Point to the criminal lingo ? Ive felt the pain. Yep, me. Turns out i was totaly oblivious to what was going on. Turns out its okay to go to another girl and say you love them and you wanna do things with them ( you know ... ) . For a while I thought it was my fault , that I wasn't good enough, so he had to do that . But i realized , I'm not the one to blame . He is . She is . I had put my heart and soul into a relationship that was falling apart at the seams . But what can you do ? How many sorry's does it take to mend a broken heart; how many excuses does it take to make it all okay; how many lies does it take to push you off the edge? The answer ? I have no clue . I dont know how many sorry's it will take to put the pieces back together. I dont know how many excuses I'm willing to listen to. I dont know if I can take another lie, since im already hung out over the edge. What I need is for he to obtain a rope. A rope to wich he will be able to hoist me back over and out away form that edge. I am convinced he can do it , I'm just not quite sure how or when.
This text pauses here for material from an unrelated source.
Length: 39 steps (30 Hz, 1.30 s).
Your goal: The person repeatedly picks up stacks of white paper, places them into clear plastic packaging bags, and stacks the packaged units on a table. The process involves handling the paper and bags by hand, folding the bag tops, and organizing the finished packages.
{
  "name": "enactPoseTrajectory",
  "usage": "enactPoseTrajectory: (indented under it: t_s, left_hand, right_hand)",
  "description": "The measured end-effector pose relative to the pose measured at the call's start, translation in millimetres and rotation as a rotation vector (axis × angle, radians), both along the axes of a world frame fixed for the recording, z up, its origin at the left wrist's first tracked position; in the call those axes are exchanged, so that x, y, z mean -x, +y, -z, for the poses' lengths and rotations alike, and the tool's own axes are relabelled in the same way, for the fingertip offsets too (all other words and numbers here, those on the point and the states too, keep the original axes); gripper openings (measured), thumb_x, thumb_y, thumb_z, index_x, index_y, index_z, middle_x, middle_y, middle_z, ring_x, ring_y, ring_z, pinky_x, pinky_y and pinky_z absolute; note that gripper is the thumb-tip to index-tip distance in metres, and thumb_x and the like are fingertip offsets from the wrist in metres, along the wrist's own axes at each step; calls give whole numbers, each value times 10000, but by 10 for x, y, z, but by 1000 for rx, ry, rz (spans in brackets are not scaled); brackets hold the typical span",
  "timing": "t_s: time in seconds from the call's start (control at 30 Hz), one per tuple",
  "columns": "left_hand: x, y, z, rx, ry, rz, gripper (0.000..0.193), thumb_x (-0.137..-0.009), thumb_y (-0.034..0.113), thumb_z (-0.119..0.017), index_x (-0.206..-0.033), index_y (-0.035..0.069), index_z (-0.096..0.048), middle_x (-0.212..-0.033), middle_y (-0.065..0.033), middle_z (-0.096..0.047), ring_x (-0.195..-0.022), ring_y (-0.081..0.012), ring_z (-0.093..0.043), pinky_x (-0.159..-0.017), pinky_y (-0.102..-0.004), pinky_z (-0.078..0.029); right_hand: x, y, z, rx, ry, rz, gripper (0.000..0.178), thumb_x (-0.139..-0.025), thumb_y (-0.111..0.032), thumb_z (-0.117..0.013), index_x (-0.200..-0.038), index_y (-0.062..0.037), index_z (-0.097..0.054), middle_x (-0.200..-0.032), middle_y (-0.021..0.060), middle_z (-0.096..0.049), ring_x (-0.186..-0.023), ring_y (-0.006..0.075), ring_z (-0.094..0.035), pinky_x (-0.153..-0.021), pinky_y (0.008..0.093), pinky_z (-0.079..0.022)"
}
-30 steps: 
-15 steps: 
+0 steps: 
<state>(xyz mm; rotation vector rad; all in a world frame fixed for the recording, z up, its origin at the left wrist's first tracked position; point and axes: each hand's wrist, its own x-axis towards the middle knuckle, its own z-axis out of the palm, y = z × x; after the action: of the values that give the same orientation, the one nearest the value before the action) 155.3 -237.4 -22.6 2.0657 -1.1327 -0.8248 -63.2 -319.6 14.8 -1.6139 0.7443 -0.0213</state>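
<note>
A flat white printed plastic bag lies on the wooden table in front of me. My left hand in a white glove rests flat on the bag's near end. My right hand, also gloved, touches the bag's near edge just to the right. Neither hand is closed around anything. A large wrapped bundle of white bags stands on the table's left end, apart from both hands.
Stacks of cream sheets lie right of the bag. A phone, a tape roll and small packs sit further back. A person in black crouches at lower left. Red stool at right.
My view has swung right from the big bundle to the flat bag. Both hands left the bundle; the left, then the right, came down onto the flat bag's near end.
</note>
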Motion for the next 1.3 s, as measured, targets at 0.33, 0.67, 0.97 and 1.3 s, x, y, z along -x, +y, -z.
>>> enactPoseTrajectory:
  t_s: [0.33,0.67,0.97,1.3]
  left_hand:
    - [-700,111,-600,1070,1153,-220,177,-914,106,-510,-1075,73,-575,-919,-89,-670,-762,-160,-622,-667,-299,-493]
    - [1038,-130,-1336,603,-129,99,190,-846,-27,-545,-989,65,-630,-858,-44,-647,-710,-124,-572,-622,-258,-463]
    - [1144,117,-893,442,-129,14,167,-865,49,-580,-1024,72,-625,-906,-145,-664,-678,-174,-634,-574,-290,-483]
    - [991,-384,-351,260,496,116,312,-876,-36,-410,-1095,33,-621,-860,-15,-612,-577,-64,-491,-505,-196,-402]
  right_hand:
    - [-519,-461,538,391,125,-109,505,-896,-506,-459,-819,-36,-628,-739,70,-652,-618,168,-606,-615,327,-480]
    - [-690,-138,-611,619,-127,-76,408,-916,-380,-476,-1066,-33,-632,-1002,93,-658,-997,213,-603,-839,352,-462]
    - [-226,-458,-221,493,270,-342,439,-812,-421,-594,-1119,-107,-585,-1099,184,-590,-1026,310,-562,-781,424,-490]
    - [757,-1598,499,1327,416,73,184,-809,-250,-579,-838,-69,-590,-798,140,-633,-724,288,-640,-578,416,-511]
For now, you ask , I am tightly holding on to the ledge. I mean after all , you get a pretty good view. As I gaze upon the scenery, I see my dreams, my fears, my hopes, my dreams, my everything. I got a clearer view of what I need. And that is happyness. I have found it, truely. Yet , it needs improvement. But I am strong. I know I can make it and hold on a while longer. I believe in who I am and what I do. Therefor, I know I will be happy with the people who surround me . He will change, progression is beginning. The heart is mending. The truth is revealing. The love is warming. The world isn't ending.